In the end this will do more harm than good. A bit off-topic, but with Maven we 
already see that adding dependencies is simple, however cleaning up unused 
dependencies is not. Hence the exclude-option for dependencies is used 
frequently. Unlike Maven dependencies, you cannot exclude required modules, so 
here it is even more important that the list of required modules is the minimum 
required list.

To prevent these workarounds and to provide an easier way to patch a module via 
a dedicated descriptor will help keeping the module system cleaner.
I'm very pleased I've been able to hide most logic behind the required flags. 
This is a valid use case and in my opinion deserves a solution without explicit 
knowledge of these flags by the enduser (a tool like Maven should solve this, 
but this can only be done if it has access to this information.)
Introducing an extra modifier looks like one solution, maybe there is a better 
one.

thanks,
Robert

On 10-2-2020 23:03:28, Alex Buckley <alex.buck...@oracle.com> wrote:
Hi Christian,

On 2/7/2020 4:41 AM, Christian Stein wrote:
> This time, I created a project at [0] with a detailed description on its
> front page, i.e the README.md file.
>
> [0]: https://github.com/sormuras/java-module-patching

To restate:

- You're saying that, today, it's brittle to copy directives from
src/org.astro/main/java/module-info.java to
src/org.astro/test/java/module-info.java. (And having copied them, you
still need to `open` the test module and add some `requires`.)

- You suggest that, in future, there will still be a
src/org.astro/test/java/module-info.java file which is of interest to
test frameworks.

What you're hoping is that new syntax will let you invert the patching:

- Today, you set the module-path so that out/modules/test/org.astro.jar
is the "primary" version of the module; then you redefine everything in
it except module-info by overlaying out/modules/main/org.astro.jar.

- In future, you want to have out/modules/main/org.astro.jar as the
"primary" version, and redefine only its module-info by specifying the
sidecar out/modules/test/org.astro.jar. The sidecar would have some
syntax to identify that its declaration of org.astro is strictly
additive to the "primary" version. You would set the module-path to
out/modules/main:out/modules/test:lib so that the module system (1)
finds the "primary" version in out/modules/main and (2) augments its
module-info with sidecars found in out/modules/test and lib. I assume
some new command line option would enable or enumerate the sidecars
explicitly, because obviously the dependences and exports of
out/modules/main/org.astro.jar shouldn't depend on which JAR files
happen to be lurking deep in the module-path.

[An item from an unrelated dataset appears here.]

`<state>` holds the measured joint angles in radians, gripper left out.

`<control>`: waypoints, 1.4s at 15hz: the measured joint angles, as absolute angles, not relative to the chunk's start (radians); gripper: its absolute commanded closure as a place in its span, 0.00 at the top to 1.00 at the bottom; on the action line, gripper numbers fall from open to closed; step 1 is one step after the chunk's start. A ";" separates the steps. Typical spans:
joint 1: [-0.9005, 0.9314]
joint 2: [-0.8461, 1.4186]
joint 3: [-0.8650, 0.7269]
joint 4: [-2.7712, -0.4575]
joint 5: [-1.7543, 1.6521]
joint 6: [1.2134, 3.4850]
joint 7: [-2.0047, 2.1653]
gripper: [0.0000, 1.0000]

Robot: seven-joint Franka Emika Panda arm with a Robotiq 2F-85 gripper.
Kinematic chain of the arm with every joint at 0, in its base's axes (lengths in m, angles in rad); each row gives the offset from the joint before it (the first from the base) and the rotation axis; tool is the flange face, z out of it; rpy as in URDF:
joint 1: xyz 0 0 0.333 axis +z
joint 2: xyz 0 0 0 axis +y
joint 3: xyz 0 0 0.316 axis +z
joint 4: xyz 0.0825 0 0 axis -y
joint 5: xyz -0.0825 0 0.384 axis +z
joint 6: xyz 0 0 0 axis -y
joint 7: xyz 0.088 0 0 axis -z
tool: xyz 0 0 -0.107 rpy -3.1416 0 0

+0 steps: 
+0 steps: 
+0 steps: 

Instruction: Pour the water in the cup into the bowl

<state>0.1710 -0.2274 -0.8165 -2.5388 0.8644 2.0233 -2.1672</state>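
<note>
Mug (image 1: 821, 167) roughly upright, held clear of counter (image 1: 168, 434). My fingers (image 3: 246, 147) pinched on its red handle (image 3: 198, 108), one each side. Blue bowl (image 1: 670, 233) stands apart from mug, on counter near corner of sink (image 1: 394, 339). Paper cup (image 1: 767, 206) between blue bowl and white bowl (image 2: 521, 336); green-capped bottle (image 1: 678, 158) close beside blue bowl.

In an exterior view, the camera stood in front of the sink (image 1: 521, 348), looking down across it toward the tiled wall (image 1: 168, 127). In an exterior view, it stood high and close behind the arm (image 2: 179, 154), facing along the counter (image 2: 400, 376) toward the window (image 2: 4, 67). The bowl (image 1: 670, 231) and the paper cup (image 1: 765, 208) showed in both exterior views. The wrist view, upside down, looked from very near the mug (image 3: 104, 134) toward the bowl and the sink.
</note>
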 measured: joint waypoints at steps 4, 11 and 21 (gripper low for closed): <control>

Stepping back, the core issue is that once the true "primary" version of
a module is built -- out/modules/main/org.astro.jar -- you don't want to
change it. No build or test tool wants to physically rewrite its
module-info to require test-time dependencies at test time, and then to
not require such dependencies at release time. You want the module
system to virtually rewrite the module-info instead. And that's already
possible, as long as you put on your test-colored sunglasses and view
out/modules/test/org.astro.jar as the "primary" version, and
out/modules/main/org.astro.jar as the overlay ... once the tests have
run, go back to viewing out/modules/main/org.astro.jar as the "primary"
version. Introducing a new kind of module descriptor, with merging by
the module system according to new command line options, seems like a
lot of overhead that can already be worked around by tools at test-time.